### What needs to be done
Among the lines below, a stretch begins at the one with "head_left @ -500" and ends at the one with "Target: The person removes". Repeat that stretch exactly, ends included.

-- Data shown follows --

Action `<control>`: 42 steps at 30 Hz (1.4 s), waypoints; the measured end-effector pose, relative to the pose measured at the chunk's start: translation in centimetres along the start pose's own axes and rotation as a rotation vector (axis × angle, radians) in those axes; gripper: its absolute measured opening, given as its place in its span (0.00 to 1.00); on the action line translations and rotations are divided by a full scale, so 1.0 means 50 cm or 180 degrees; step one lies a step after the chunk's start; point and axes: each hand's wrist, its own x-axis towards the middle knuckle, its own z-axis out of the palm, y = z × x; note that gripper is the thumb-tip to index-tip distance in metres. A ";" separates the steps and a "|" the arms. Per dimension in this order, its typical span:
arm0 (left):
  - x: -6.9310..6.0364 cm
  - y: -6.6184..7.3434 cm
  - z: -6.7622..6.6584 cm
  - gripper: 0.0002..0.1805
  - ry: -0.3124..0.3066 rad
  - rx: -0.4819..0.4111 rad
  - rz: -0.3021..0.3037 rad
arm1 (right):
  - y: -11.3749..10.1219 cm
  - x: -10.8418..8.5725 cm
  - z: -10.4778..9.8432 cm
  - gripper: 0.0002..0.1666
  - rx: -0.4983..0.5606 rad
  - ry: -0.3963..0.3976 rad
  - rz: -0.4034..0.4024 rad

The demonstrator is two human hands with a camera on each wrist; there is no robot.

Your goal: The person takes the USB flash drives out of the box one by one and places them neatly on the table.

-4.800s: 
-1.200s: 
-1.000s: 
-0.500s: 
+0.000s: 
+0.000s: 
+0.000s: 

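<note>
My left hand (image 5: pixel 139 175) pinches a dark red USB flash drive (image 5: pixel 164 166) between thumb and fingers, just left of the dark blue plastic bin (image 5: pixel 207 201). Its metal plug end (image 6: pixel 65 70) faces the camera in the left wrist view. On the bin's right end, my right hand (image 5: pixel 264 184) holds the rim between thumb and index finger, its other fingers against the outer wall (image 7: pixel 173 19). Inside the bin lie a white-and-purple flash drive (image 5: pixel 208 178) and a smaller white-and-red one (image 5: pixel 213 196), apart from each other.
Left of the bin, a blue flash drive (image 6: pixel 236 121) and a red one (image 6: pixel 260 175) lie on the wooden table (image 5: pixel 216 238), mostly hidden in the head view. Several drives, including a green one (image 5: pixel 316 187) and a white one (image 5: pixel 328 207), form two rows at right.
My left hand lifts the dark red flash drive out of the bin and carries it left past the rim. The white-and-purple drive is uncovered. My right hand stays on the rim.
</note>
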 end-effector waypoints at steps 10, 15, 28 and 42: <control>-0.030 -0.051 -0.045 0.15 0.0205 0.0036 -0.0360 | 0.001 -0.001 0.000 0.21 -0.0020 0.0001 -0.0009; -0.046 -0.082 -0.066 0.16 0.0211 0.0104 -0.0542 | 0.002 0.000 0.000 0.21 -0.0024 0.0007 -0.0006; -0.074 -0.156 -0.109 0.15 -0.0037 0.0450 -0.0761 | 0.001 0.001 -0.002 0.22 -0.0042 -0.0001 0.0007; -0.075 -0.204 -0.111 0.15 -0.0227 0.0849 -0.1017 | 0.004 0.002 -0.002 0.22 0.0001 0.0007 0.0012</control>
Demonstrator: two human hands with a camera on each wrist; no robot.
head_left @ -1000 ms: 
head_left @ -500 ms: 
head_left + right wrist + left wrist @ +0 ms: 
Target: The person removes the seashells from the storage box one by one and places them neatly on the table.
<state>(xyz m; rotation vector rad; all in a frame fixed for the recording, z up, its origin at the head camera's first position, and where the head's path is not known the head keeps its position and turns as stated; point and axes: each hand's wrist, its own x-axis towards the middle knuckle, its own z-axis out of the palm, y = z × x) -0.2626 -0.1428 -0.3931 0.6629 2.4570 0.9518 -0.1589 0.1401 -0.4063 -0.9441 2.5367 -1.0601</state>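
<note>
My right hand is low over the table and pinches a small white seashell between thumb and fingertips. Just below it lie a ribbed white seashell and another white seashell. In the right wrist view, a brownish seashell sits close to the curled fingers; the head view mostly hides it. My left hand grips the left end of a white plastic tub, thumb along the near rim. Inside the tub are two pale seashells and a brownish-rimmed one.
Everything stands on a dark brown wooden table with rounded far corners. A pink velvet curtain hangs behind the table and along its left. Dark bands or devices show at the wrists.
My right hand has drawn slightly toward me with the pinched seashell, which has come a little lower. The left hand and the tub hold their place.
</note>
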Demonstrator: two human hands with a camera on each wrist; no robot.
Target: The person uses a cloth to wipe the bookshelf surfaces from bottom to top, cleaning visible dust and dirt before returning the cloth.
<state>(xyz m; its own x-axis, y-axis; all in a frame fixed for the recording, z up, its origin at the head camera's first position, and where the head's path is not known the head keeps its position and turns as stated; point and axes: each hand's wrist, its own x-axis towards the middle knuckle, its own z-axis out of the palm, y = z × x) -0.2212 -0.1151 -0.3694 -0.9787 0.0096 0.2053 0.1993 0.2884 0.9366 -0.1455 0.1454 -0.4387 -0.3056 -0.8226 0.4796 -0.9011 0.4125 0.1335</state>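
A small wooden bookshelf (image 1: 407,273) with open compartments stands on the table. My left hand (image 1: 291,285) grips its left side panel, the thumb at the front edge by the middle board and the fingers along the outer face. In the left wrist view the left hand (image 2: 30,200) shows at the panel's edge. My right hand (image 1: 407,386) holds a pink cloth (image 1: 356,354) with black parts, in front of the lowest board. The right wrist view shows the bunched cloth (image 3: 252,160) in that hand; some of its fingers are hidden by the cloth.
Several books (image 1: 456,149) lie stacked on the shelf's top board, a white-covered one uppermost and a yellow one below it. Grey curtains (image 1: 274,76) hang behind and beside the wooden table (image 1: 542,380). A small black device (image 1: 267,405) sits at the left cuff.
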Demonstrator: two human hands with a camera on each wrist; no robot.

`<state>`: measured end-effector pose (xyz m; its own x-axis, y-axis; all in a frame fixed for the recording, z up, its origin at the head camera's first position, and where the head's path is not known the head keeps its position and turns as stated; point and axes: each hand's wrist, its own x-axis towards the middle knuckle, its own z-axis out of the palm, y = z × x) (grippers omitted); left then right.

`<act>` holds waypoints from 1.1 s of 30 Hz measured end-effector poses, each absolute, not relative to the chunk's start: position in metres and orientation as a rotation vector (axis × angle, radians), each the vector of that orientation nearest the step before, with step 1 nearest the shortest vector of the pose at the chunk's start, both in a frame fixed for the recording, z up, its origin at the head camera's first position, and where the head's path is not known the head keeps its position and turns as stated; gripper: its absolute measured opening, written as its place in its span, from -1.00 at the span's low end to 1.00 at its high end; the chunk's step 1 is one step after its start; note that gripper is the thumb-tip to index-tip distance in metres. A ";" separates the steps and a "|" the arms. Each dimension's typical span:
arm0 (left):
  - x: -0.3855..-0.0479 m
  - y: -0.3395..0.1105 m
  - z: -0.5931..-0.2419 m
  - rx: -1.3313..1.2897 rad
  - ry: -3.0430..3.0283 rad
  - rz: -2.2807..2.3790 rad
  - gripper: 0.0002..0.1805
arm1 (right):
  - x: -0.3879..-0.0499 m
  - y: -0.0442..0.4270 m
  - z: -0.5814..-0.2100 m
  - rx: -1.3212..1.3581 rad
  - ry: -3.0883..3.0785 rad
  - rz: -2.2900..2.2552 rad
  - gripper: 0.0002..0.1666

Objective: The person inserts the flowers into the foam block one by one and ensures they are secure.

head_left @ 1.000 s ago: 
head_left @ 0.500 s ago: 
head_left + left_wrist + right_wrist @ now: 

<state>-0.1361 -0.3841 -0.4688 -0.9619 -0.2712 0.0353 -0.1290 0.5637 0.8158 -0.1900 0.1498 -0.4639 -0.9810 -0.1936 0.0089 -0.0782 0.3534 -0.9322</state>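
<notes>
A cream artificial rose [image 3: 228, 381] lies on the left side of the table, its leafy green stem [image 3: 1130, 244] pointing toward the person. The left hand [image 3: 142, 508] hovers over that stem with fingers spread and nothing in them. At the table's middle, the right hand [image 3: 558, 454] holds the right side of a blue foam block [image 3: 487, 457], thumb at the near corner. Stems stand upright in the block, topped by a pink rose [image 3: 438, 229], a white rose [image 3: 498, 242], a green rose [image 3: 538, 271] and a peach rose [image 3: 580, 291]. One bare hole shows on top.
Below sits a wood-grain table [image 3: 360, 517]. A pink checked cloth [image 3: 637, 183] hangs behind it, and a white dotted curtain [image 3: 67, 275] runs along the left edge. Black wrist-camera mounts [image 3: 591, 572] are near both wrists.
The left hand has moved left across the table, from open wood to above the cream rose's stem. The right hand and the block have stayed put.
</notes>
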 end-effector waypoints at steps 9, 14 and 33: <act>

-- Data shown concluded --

### Expected answer
head_left @ -500 ms: 
head_left + right wrist + left wrist @ +0 ms: 
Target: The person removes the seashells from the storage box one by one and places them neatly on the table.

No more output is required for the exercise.